Mais ce rendez-vous était en réalité un guet-apens prémédité. Dès son arrivée, les trois adolescents — deux garçons et une fille âgés de 14, 15 et 16 ans — se sont retournés contre lui. D’après le Corriere della Sera, ils lui ont confisqué son téléphone, bloquant les numéros de ses parents avant de le séquestrer dans une salle de bains.
Des violences d’une extrême cruauté
Les faits rapportés sont glaçants. La mère du jeune garçon raconte aux médias italiens la brutalité subie par son fils : « Ils l’ont menacé avec un tournevis, lui ont rasé les cheveux et les sourcils, et lui ont fait des coupures à la paupière. » L’adolescent aurait également reçu des coups répétés, avant que ses agresseurs ne lui éteignent une cigarette sur la cheville.
Le calvaire aurait duré près de deux heures, dans une mise en scène d’une rare cruauté. Après les violences, les trois adolescents l’auraient traîné dehors, lui crachant dessus et le plaçant sous une fontaine publique, avant de le laisser à une station de tramway au petit matin. Le jeune garçon a finalement été retrouvé en état de choc, couvert d’ecchymoses et de plaies superficielles.
Une enquête pour torture et violences aggravées
Le parquet des mineurs de Turin a immédiatement ouvert une enquête pour violences aggravées et séquestration. Les trois suspects, déjà connus pour des faits de vandalisme et de dégradations de biens, ont été entendus par la gendarmerie italienne.

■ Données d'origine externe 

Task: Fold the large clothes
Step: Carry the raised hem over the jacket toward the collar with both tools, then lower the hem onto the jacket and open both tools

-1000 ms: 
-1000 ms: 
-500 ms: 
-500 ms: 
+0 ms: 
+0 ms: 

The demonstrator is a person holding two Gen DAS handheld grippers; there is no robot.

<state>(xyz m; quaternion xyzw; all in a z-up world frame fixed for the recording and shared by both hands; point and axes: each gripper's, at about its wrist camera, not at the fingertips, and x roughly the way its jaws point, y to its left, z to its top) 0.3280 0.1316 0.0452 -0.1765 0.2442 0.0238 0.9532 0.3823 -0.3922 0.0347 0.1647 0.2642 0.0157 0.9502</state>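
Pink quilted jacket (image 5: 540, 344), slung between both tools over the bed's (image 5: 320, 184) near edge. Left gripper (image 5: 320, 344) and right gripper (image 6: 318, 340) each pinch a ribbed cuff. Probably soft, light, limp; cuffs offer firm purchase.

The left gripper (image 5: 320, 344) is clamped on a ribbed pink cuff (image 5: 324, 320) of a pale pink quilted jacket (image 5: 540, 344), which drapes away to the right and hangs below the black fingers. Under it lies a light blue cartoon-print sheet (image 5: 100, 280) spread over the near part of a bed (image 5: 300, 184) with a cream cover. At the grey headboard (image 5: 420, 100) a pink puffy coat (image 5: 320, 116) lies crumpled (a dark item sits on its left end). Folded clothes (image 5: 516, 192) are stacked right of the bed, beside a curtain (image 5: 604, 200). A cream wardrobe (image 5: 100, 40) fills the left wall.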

Les enquêteurs cherchent désormais à déterminer si la scène a été filmée et diffusée sur les réseaux sociaux, une hypothèse jugée plausible au vu des comportements observés dans d’autres affaires similaires. Les autorités italiennes examinent également la possibilité de violences à caractère discriminatoire, la victime étant en situation de handicap.